La tentation est grande, en considérant la crise que traverse actuellement la Russie, de ne voir en elle qu'une répétition des tourments qui affectent depuis quelques mois l'économie de plusieurs pays émergents. De l'effondrement du marché boursier, qui a perdu les quatre cinquièmes de sa valeur en moins d'une année, à la dévaluation et aux menaces sur le système bancaire national, la maladie qui frappe l'économie russe rappelle en effet par ses symptômes l'épidémie qui sévit en Asie.

Malgré les évidentes similitudes, il y a pourtant plusieurs bonnes raisons de s'inquiéter davantage encore de l'état de la Russie et de ses conséquences. Car la Russie n'est pas la Thaïlande, ni même une Indonésie dotée d'ogives nucléaires. Par son histoire et son poids colossal, elle influence très directement le destin du monde et celui de l'Europe en particulier. Or, pour la première fois peut-être depuis la disparition de l'URSS, la crise actuelle met directement en péril le régime politique en place à Moscou. Il n'est pas besoin d'être un grand stratège pour en imaginer les possibles conséquences.

Jusqu'à aujourd'hui, le système politique mis en place par Boris Eltsine a résisté à une impressionnante série d'épreuves.

Depuis 1992, et le début de la transition vers l'économie de marché, la Russie a pourtant connu bien des déboires. Les statistiques, souvent discutables il est vrai, indiquent qu'en six ans la richesse nationale a fondu de plus de la moitié. L'espérance de vie diminue. Le système social est en ruines. Les salaires ne sont payés qu'avec plusieurs mois de retard. Mais malgré la dégradation des conditions de vie d'une importante partie de la population, et un mécontentement social croissant, rien n'est jamais parvenu à ébranler sérieusement le régime politique du président Eltsine.

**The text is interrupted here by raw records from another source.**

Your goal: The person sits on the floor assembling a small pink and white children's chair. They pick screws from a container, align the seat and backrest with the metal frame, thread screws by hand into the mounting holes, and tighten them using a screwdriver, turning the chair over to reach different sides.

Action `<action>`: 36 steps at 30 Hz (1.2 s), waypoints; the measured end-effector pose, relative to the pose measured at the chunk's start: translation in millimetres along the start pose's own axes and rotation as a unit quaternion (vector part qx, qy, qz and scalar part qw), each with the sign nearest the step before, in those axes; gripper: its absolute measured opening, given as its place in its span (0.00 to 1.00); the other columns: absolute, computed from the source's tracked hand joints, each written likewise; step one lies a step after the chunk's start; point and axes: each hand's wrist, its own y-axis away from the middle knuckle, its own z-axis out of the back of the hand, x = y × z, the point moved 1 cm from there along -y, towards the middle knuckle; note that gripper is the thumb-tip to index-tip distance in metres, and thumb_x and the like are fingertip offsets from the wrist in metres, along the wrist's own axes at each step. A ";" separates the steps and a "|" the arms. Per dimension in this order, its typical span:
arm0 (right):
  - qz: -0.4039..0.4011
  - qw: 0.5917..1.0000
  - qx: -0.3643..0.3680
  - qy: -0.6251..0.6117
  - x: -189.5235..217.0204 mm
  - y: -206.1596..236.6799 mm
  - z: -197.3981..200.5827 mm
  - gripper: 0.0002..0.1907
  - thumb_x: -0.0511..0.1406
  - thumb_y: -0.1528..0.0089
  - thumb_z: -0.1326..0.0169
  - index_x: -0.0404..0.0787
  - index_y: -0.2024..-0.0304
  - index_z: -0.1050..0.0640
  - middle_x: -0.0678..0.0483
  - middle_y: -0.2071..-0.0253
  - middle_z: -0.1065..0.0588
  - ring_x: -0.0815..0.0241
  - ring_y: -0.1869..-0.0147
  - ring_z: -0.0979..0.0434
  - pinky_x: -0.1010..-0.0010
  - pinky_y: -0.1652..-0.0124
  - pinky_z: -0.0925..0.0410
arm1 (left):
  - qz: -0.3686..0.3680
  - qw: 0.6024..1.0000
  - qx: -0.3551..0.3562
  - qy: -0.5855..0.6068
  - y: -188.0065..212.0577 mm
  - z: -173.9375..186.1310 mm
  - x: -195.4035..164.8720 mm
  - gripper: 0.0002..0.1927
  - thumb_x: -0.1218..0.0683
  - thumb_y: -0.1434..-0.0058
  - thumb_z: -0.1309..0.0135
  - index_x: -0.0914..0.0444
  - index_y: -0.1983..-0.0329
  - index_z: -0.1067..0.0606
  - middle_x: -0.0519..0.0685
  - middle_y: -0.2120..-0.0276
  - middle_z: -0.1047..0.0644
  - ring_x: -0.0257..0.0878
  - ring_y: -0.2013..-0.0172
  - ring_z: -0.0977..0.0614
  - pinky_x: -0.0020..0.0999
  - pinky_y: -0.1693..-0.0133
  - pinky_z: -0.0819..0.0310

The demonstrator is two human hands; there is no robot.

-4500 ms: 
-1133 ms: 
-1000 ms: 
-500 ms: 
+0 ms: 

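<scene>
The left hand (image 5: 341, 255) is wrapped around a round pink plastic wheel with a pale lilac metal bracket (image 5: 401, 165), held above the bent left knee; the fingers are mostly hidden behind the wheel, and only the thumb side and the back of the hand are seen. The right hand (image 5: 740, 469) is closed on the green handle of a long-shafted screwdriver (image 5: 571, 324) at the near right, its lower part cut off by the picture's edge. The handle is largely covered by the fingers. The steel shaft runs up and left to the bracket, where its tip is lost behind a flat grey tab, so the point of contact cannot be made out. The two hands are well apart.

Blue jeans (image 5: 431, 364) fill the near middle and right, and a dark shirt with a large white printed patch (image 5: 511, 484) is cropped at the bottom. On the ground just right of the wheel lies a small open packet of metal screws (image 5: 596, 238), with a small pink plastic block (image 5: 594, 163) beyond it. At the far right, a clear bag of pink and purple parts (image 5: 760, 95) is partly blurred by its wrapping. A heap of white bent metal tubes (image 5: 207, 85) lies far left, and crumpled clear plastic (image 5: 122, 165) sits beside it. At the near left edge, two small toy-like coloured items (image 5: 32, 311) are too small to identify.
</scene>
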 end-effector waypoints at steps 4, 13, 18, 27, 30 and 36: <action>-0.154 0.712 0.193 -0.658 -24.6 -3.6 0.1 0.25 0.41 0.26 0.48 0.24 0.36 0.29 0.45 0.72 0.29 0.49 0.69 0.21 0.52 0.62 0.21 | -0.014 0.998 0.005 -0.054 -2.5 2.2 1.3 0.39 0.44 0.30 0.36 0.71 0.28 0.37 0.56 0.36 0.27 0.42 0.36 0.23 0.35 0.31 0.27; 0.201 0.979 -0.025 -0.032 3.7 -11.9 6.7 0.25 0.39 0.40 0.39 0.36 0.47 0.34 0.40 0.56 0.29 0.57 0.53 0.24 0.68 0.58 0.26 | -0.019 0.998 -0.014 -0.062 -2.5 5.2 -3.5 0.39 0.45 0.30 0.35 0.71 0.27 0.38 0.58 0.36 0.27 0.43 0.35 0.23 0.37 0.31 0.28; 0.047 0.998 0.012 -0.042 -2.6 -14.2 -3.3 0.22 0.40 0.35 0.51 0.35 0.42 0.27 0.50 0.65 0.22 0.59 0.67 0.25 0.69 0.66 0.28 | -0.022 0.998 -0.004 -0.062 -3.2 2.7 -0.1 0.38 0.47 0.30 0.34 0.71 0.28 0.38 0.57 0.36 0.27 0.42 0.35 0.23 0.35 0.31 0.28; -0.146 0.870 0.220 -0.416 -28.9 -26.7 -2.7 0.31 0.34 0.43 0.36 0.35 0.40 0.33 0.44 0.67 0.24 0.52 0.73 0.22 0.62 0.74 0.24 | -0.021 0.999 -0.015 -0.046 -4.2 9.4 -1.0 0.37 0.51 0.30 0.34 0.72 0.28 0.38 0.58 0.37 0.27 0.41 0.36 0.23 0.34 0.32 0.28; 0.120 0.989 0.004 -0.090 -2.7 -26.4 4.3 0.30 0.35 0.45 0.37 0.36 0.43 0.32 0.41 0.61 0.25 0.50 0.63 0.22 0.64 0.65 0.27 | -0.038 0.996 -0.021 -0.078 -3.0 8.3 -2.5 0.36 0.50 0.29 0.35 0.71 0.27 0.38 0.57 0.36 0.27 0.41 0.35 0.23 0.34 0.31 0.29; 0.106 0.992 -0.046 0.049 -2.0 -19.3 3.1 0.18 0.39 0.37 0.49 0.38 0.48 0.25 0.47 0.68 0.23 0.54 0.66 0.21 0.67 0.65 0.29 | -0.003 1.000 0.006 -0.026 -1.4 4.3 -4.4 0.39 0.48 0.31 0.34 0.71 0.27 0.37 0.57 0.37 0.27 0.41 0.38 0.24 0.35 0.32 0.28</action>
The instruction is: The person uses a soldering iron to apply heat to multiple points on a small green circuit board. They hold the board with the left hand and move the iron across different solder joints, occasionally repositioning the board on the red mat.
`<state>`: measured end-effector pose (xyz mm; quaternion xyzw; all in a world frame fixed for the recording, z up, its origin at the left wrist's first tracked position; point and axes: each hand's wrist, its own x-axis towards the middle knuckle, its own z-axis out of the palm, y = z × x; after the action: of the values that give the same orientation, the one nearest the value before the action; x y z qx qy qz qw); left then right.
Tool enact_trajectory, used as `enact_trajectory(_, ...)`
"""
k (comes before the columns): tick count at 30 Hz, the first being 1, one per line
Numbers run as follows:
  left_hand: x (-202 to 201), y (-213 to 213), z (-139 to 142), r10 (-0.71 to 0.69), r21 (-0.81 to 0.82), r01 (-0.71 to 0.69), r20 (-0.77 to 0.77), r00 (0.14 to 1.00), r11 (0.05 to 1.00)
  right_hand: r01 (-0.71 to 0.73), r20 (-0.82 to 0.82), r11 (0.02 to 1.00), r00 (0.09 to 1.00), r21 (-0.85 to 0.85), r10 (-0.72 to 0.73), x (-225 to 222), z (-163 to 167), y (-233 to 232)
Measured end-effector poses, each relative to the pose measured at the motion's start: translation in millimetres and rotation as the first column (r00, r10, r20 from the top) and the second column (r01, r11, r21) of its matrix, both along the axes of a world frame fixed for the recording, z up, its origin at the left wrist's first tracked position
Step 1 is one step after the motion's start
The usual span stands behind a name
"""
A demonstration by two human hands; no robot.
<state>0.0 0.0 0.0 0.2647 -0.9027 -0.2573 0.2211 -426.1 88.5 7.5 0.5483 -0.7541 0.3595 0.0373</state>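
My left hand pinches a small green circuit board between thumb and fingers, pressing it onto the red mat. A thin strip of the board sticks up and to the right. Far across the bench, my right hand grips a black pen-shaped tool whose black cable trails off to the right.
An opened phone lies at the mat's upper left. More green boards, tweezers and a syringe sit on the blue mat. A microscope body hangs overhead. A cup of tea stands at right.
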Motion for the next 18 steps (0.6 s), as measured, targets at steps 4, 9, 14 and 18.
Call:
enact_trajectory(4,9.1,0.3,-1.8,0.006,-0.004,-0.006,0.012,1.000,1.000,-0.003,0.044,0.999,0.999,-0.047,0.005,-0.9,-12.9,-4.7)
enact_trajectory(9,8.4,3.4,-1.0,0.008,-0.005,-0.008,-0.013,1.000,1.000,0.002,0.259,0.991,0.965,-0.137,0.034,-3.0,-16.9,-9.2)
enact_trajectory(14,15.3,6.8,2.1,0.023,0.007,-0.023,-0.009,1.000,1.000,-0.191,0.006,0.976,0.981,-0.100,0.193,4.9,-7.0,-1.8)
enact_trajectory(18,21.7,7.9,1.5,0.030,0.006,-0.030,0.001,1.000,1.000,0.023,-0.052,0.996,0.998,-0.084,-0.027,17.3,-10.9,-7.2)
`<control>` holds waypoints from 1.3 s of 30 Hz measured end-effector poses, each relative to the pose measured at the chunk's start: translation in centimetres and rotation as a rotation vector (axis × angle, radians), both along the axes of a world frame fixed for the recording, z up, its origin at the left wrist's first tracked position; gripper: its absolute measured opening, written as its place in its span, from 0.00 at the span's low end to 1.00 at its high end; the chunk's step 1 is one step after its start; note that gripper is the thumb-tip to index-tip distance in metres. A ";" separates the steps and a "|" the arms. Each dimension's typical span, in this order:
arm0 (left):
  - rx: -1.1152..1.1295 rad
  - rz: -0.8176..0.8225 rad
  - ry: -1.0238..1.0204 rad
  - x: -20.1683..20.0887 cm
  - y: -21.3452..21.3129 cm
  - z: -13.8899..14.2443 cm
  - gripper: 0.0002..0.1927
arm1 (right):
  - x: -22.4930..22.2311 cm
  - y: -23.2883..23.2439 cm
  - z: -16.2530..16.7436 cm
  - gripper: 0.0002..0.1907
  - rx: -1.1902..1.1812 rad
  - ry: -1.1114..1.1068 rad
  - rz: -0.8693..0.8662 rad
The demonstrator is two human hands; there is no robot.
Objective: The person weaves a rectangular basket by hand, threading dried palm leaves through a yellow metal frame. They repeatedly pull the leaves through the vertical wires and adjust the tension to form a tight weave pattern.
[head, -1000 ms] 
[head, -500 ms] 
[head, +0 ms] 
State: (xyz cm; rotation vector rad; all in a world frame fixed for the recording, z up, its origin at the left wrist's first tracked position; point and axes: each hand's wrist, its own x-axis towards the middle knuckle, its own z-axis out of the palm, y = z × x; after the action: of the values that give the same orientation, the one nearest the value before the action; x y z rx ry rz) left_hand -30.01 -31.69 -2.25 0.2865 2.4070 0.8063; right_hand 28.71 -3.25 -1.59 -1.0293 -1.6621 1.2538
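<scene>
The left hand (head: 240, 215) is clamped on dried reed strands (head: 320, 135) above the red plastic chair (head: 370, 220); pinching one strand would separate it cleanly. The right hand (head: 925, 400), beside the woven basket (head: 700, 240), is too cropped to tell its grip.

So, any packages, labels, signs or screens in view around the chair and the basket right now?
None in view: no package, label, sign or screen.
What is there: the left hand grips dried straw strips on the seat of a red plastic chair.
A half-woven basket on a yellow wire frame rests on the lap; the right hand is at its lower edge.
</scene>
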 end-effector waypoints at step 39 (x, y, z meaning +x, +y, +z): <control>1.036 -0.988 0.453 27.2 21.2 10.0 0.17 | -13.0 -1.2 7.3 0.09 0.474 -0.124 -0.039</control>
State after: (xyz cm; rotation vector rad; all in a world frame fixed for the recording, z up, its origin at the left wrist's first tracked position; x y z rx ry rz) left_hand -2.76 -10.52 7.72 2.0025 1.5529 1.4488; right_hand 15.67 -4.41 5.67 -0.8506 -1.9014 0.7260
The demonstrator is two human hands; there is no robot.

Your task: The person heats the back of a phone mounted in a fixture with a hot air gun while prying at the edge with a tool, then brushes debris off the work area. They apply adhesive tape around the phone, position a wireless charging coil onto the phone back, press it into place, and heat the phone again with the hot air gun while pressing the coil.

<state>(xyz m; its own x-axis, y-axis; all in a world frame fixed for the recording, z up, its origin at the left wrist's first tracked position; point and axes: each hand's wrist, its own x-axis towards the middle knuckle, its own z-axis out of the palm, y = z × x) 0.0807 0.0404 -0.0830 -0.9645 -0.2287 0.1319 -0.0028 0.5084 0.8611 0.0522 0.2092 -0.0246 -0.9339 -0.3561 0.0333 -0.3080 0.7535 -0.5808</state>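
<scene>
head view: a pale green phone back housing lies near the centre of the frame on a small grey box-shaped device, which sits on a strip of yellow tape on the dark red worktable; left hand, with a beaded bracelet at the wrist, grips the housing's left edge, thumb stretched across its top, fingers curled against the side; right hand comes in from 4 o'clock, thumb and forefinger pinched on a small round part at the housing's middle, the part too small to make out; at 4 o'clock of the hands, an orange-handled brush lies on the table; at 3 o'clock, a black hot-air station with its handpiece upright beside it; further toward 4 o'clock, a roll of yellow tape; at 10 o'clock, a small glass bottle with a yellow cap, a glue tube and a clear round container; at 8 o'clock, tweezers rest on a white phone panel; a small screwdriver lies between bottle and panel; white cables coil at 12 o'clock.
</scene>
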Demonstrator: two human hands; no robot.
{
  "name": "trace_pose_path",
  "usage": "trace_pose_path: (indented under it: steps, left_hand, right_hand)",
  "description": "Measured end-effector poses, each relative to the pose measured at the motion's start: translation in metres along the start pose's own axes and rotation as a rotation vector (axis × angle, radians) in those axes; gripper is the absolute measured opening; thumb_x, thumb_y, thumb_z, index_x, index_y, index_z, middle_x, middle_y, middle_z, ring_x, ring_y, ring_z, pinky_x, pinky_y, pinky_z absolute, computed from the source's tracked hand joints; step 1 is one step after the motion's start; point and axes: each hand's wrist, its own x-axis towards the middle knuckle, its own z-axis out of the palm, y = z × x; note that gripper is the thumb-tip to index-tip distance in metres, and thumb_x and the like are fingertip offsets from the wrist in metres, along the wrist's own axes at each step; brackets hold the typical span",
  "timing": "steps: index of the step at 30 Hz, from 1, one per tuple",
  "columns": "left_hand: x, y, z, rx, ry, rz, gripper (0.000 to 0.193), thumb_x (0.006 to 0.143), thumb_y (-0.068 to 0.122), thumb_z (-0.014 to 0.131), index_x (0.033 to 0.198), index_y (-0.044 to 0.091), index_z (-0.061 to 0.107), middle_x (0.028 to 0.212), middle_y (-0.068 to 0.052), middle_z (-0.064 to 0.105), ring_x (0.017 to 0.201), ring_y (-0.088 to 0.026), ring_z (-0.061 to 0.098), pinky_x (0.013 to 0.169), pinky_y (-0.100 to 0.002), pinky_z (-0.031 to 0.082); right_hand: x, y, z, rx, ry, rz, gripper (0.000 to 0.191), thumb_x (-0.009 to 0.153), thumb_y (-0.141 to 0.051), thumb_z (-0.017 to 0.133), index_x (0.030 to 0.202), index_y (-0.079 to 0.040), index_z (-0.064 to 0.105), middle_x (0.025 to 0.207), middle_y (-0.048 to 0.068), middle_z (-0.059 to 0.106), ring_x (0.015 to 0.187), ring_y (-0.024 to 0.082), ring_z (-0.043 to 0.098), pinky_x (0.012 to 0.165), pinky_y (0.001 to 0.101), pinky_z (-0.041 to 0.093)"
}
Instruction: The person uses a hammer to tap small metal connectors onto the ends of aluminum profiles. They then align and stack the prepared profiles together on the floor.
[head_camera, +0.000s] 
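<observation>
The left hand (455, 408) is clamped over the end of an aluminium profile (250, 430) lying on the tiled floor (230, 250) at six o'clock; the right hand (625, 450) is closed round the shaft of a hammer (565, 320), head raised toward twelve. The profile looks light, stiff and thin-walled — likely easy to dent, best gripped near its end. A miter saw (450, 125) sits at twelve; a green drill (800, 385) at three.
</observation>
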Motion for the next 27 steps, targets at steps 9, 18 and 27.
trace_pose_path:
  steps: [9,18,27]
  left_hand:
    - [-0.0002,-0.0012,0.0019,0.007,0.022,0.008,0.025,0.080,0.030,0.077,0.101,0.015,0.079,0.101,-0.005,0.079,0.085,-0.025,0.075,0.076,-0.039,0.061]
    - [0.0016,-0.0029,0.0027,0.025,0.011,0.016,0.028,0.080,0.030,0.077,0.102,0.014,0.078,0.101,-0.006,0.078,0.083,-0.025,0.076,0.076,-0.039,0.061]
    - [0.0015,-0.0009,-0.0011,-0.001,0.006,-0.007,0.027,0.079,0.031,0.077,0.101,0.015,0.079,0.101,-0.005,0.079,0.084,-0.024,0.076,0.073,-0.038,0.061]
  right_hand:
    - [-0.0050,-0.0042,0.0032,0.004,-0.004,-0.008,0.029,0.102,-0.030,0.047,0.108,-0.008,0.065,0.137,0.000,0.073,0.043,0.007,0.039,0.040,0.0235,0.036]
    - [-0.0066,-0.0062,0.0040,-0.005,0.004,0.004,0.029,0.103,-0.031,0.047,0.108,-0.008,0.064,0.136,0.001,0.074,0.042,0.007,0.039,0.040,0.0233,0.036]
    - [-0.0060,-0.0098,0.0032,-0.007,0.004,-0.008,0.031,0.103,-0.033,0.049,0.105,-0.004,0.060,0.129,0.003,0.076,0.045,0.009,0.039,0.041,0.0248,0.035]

Par les mesures économiques annoncées lundi, en revanche, le gouvernement vient de s'en prendre directement à quelques-unes des plus fidèles soutiens du régime. Parmi les quelques groupes financiers sur lesquels repose le pouvoir russe, il en est en effet qui profiteront largement de la dévaluation du rouble. Les exportateurs de matières premières et quelques grands spéculateurs sont de ceux-là. Mais il en est aussi, et de plus nombreux peut-être, qui ont tout misé sur l'économie intérieure, et qui sont désormais pris à la gorge. Ils ne jouent rien d'autre que leur propre survie.

Bien plus que toutes les grèves de mineurs sibériens, la scission qui apparaît dans l'oligarchie financière condamne l'apparente stabilité du pouvoir. Cette nouvelle déchirure annonce à n'en pas douter de puissants soubresauts durant les semaines et les mois à venir. Et il ne faudra pas attendre longtemps pour voir les différentes factions tenter, sous une forme ou sous une autre, l'assaut du pouvoir afin de sauvegarder leurs intérêts vitaux. Même souterraine, la bataille politique qui commence sera sans merci. Pour le régime russe, affaibli et malade à l'image de son principal représentant, l'automne 1998 sera celui de tous les dangers.